[Dataset entries]
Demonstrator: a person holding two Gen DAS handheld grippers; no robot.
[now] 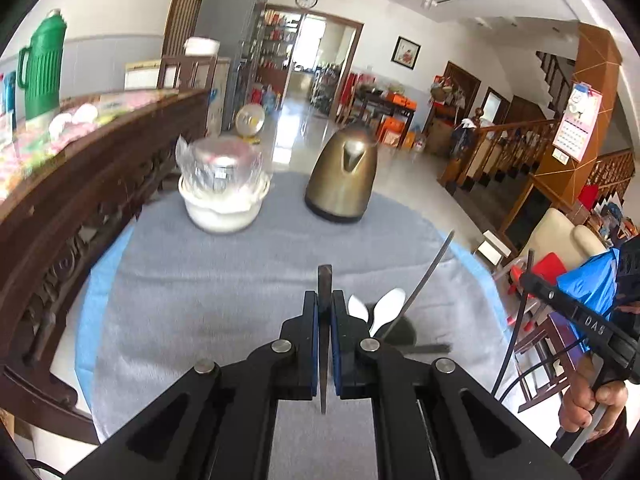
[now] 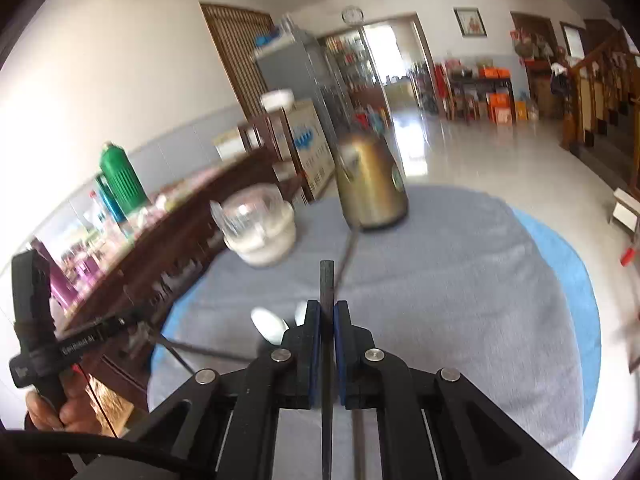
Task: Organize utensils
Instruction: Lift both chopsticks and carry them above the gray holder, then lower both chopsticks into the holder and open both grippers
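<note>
Left gripper (image 1: 325, 300) clamped on a thin dark chopstick (image 1: 324, 280), tip poking up toward 12 o'clock beyond the blue pads. Right gripper (image 2: 327, 312) likewise closed on a second dark chopstick (image 2: 327, 280), standing straight along the fingers. Both raised above the round table (image 1: 96, 280), covered by a grey cloth (image 1: 240, 280) with a blue rim showing at 9 o'clock and at 3 o'clock.

Just beyond the left fingers at 1 o'clock, two white spoons (image 1: 384, 308) in a dark holder (image 1: 404, 330), with a slim dark stick leaning out toward 1 o'clock. Same spoons (image 2: 270, 324) at 10 o'clock of the right fingers, blurred.

Far across the cloth: white bowl with clear lid (image 1: 222, 188) at 11 o'clock, brass-coloured kettle (image 1: 342, 176) at 12 o'clock, well apart from each other. Broad bare cloth between these and the grippers.

Carved wooden sideboard (image 1: 80, 200) crowding the table edge at 9 o'clock; open tiled floor (image 1: 400, 172) past the edge from 12 to 2 o'clock.
</note>
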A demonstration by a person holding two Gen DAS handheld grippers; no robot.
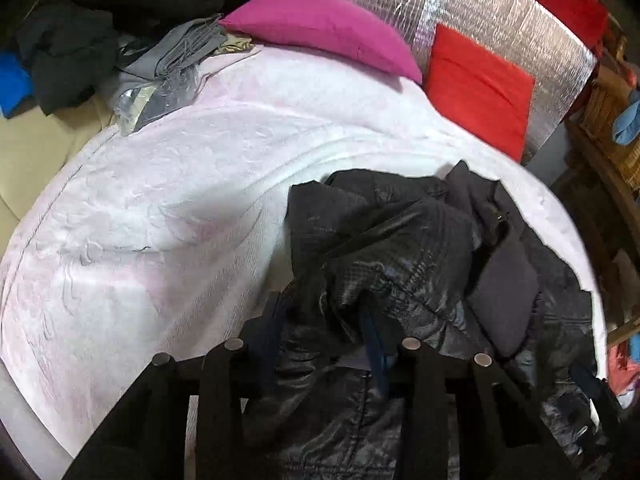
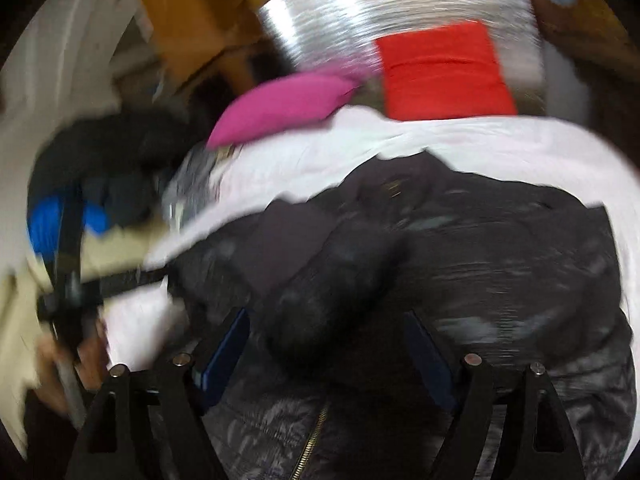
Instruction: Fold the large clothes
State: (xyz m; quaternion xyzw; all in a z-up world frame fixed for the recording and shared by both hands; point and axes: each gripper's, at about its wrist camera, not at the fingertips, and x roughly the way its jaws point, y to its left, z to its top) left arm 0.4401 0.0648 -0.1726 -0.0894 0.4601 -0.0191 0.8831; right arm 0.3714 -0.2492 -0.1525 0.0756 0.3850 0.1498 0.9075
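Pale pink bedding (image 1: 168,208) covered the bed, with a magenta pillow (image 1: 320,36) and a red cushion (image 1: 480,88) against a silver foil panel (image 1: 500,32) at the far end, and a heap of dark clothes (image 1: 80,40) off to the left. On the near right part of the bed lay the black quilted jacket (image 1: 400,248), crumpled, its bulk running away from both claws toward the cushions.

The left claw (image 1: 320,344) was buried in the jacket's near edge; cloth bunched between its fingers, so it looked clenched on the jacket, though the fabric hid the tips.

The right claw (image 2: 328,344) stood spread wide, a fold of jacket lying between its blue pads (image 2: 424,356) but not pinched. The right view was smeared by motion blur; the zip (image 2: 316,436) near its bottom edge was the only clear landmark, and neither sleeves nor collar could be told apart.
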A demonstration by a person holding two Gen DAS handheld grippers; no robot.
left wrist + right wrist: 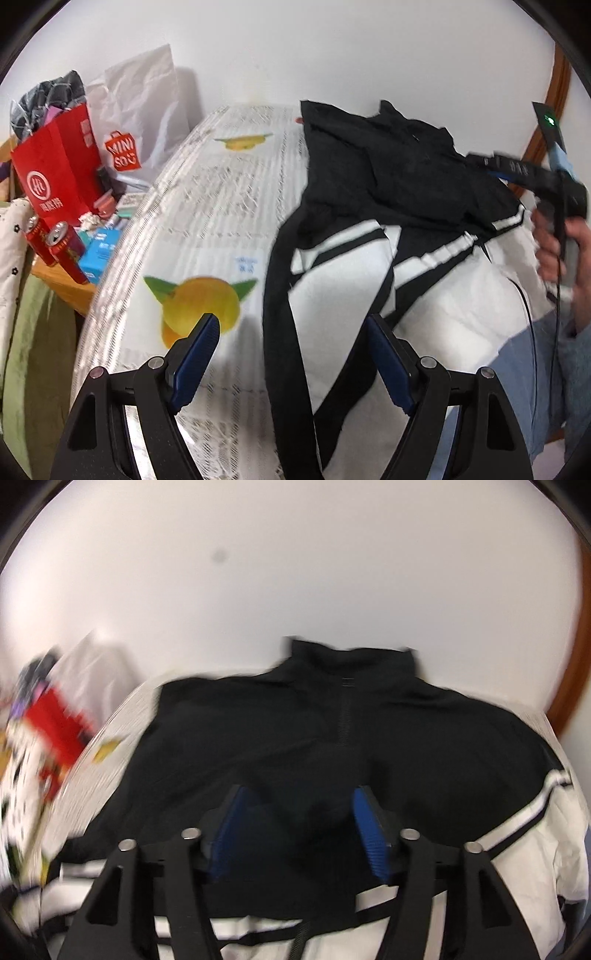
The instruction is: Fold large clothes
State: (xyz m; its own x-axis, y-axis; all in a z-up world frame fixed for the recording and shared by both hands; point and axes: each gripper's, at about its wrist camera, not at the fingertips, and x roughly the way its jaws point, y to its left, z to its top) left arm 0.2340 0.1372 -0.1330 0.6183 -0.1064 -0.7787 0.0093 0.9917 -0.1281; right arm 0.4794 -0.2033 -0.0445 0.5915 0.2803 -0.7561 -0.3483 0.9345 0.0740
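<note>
**Two open grabbers over a black and white jacket**

Closest to the left camera is the left gripper (290, 330), a black tool with two blue ribbed pads. Its jaws stand wide apart and nothing is between them. One pad hangs over the tablecloth and the other hangs over the jacket's white part.

The right gripper (299, 805) has the same black arms and blue pads. Its jaws are apart too, and the pads press on nothing. Black cloth lies under and between them. That picture is blurry, so I cannot tell if the tips touch the cloth.

The big black and white zip-up jacket (388, 206) lies spread on the table, on the right side in the left camera's view. Its bottom half is white with black stripes and sits near the grabbers. Its top half is black, and its collar (351, 657) is at the far end by the wall. A black zipper (343, 716) runs down from the collar.

The table wears a white cloth with grey lines and yellow lemon pictures (207, 229).

A hand (561, 247) at the right edge holds the black handle of the other tool.

Left of the table, farther back, stand two red drink cans (61, 247), a blue box (99, 254), a red paper bag (59, 166) and a white plastic bag with a red logo (144, 107).

Behind it all is a plain white wall (295, 572).
</note>
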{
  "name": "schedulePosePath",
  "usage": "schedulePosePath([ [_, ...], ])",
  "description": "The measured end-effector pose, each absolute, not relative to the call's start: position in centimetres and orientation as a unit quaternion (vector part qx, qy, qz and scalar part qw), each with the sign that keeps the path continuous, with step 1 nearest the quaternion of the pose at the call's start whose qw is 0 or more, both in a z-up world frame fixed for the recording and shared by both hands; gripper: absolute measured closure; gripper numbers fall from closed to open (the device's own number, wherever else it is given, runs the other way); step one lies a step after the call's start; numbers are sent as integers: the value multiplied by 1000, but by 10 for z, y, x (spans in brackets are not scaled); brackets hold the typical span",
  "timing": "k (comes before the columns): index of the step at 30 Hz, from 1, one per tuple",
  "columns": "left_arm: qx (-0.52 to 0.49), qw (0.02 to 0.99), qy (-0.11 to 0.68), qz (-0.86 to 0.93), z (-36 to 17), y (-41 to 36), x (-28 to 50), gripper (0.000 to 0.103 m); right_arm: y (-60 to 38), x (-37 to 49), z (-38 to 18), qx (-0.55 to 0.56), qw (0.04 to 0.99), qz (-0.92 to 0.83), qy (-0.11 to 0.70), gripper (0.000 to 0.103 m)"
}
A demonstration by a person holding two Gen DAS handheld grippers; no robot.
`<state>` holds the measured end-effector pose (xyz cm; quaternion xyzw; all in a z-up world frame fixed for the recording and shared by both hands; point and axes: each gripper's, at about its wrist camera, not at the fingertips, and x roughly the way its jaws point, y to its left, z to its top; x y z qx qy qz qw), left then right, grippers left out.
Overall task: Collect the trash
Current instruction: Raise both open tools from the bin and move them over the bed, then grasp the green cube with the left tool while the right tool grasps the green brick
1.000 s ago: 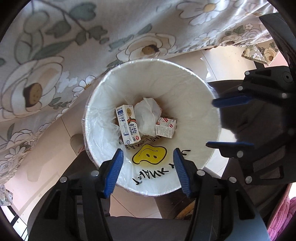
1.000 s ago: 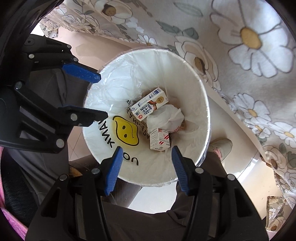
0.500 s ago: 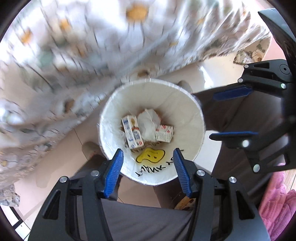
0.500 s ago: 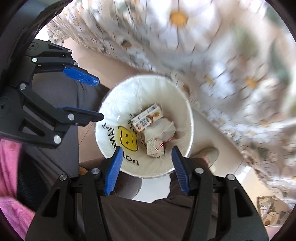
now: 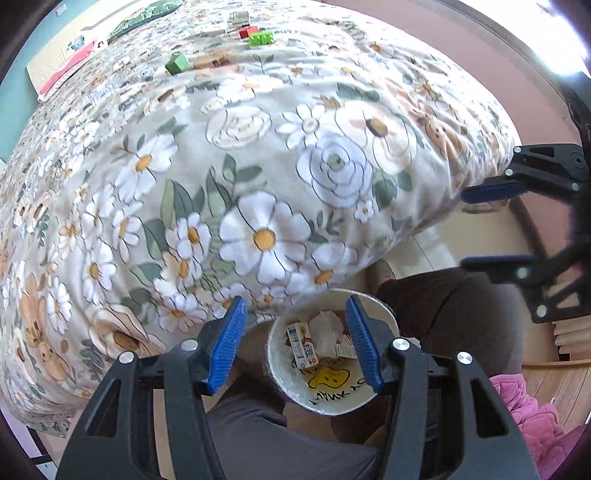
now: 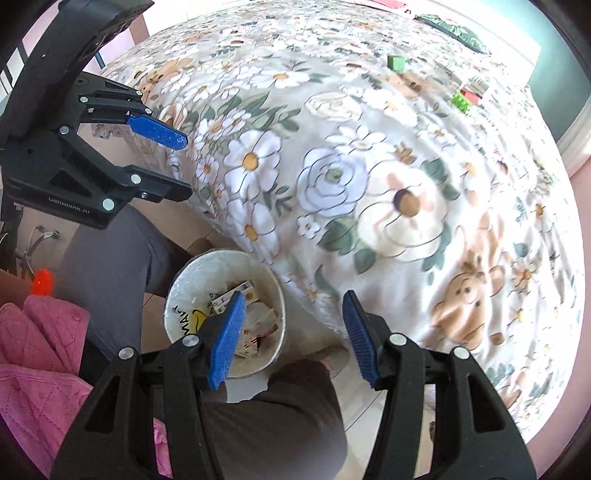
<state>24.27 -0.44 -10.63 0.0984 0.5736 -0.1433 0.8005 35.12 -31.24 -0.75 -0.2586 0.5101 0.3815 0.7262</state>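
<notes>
A white trash bin [image 5: 384, 321] with a yellow smiley stands on the floor between the person's legs, below the table edge. It holds a milk carton [image 5: 301, 345], a crumpled white wrapper [image 5: 327, 334] and a small red-and-white box [image 5: 347, 350]. The bin also shows in the right wrist view [image 6: 184, 288]. My left gripper [image 5: 295, 339] is open and empty, high above the bin. My right gripper [image 6: 293, 334] is open and empty, above the table edge. Each gripper shows in the other's view, the right one [image 5: 495, 229] and the left one [image 6: 173, 162].
A flower-print tablecloth [image 5: 221, 166] covers the table. Green blocks [image 5: 177, 62] and a red block [image 5: 247, 31] lie at its far side, also seen in the right wrist view [image 6: 397, 62]. A pink quilted cloth [image 6: 40, 350] lies by the person's legs.
Both grippers have risen away from the bin and tilted up toward the table. The bin now looks small and low in both views; the tabletop has come into sight.
</notes>
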Motion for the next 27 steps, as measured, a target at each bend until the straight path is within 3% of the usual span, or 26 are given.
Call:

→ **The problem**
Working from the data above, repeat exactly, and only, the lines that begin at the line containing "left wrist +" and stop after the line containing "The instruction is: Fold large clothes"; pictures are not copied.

→ **Written reply**
left wrist + right wrist: 
The instruction is: Fold large clothes

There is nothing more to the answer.